Source material.
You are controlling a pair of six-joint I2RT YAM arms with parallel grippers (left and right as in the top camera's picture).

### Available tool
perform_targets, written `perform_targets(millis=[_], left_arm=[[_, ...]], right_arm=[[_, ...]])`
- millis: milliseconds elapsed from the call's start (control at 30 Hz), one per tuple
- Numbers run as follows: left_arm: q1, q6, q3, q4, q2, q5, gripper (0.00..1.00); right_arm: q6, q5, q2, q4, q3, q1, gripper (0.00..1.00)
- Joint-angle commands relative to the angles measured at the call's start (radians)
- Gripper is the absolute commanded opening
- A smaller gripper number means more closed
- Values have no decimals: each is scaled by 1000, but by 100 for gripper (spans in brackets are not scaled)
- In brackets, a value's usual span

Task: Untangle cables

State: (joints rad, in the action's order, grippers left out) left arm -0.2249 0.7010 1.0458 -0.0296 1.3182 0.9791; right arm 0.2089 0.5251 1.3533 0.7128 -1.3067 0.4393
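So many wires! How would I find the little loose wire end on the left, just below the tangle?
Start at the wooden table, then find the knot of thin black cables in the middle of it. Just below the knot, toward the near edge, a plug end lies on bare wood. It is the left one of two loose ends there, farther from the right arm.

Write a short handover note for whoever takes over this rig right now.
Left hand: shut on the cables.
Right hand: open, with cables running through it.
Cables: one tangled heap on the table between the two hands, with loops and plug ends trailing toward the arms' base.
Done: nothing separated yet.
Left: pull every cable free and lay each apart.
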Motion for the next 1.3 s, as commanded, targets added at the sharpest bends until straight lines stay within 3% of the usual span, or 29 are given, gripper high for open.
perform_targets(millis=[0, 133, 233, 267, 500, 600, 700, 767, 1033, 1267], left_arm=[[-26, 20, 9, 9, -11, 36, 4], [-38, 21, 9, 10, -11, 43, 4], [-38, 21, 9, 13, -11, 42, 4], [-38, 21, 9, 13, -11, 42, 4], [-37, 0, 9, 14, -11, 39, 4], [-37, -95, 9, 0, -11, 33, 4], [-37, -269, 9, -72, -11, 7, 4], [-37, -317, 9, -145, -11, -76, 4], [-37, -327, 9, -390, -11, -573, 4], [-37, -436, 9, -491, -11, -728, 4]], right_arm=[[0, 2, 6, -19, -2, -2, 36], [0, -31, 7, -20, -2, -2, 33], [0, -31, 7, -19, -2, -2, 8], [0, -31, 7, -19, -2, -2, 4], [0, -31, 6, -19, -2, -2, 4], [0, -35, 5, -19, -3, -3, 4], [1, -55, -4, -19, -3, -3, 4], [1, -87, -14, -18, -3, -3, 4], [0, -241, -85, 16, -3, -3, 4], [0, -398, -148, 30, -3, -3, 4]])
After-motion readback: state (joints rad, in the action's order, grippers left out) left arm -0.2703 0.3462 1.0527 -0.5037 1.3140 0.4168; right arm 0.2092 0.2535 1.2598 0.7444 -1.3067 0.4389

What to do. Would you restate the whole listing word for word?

Solution for this problem.
You are controlling a pair of six-joint I2RT YAM arms with parallel grippers (left and right as in the top camera's picture).

### Available tool
perform_targets, written `perform_targets(millis=[_], left_arm=[[_, ...]], right_arm=[[_, ...]])`
- millis: milliseconds elapsed from the call's start (control at 30 Hz), one per tuple
- Numbers run as follows: left_arm: q1, q6, q3, q4, q2, q5, gripper (0.00..1.00); right_arm: q6, q5, q2, q4, q3, q1, gripper (0.00..1.00)
- Joint-angle commands relative to the angles measured at the call's start (radians)
- Gripper is the absolute commanded opening
- A smaller gripper number means more closed
- Values have no decimals: each is scaled by 1000, but by 100 for gripper (spans in brackets are not scaled)
- In brackets, a value's usual span

Task: Untangle cables

State: (joints rad, in the action's order, grippers left out) left arm -0.2249 0.7010 1.0458 -0.0296 1.3182 0.9791; right arm 0.2089 0.5251 1.3533 0.7128 -1.3067 0.4393
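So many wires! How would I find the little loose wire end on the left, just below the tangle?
Start at the wooden table, then find the knot of thin black cables in the middle of it. Just below the knot, toward the near edge, a plug end lies on bare wood. It is the left one of two loose ends there, farther from the right arm.

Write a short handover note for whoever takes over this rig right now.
Left hand: shut on the cables.
Right hand: open, with cables running through it.
Cables: one tangled heap on the table between the two hands, with loops and plug ends trailing toward the arms' base.
Done: nothing separated yet.
Left: pull every cable free and lay each apart.
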Motion for the next 1.3 s, as commanded, targets added at the sharpest bends until straight lines stay within 3% of the usual span, or 29 are given, gripper high for open.
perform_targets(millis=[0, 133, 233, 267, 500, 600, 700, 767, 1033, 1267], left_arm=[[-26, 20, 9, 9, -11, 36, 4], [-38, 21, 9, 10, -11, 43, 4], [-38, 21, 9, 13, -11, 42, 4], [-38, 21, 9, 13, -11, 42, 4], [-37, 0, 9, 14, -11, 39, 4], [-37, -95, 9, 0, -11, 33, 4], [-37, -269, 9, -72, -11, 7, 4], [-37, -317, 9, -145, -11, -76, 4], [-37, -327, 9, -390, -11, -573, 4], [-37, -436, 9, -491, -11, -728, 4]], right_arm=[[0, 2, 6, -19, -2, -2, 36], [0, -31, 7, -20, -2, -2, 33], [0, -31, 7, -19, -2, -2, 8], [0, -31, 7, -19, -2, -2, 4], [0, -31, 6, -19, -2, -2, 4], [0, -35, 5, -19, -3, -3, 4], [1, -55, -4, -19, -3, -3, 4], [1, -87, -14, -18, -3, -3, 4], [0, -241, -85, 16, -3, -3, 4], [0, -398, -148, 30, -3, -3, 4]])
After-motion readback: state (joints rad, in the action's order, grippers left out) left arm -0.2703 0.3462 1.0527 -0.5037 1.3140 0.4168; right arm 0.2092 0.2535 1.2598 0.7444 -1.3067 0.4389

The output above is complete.